その中には、現役の小学校教師・平光雄先生が、絵に描いたり標語を作ったりしながら、「自信」や「勇気」、「友情」等の意味や大切さを子供たちに伝え、日常の行動に結びつくよう努力されている実例が書かれています。
その中から「感謝」について書かれた部分を以下にご紹介します。
今、私たちはここ(●印の部分)にいるんだ。
今、ここにいて、「縦軸の上方向」=「未来」に向かって進んでいるんだけど、いつもこの十字の交差点にいることを忘れてはいけない。

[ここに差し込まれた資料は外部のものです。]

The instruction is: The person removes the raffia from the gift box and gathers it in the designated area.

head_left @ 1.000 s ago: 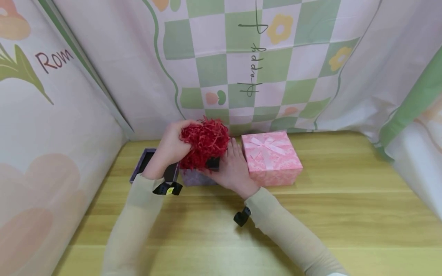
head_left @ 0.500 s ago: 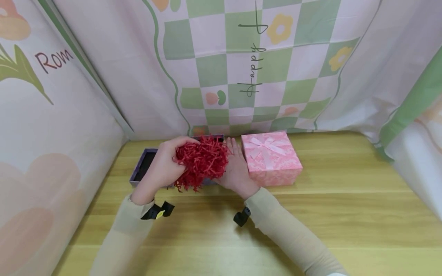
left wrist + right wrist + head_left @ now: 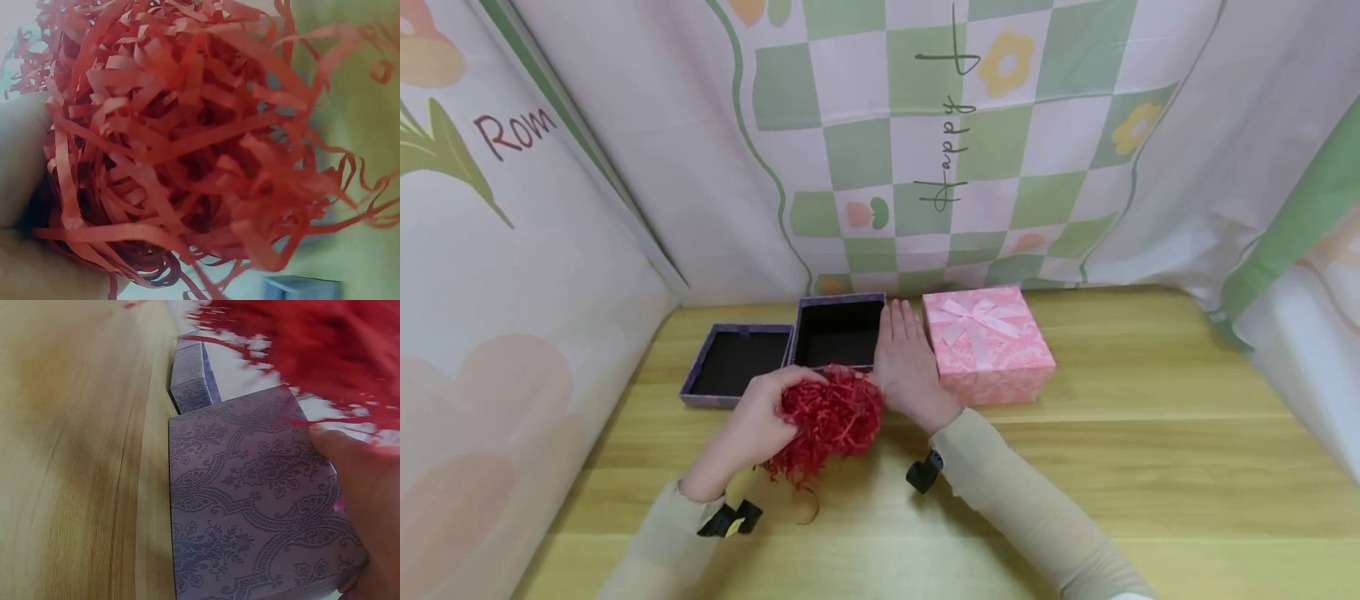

縦軸と横軸を知ると、今、この時代に日本で生活しているということの大きな大きな幸運に気づくはずだ。
「有り難い」ほど恵まれた場所にいるのが私たちだ。
縦軸を下れば、戦争。
横軸にはいっぱいの貧困地帯がある。
その中で、ここにいるということの有り難さ。
決して「当たり前」ではないことばかりなんだ。
毎日三度のご飯が食べられることだって、清潔な服が着られることだって、薬があることだって、爆弾が落ちてこないことだって縦・横を見れば決して「当たり前」のことじゃない。
それは少し勉強すればすぐにわかる。
これだけ「有り難い」中にいて、ちょっとあれが足らない、ちょっと思うようにならない、快適でないからといって不平不満ばかり言うってことがいかに、噴飯物(ふんぱんもの)であるか、いつも自覚してなきゃいけないんだよ。
つまらないことで文句を言いそうになったら、この十字を思い出して、感謝の心を大切にしながら、毎日生活していこう。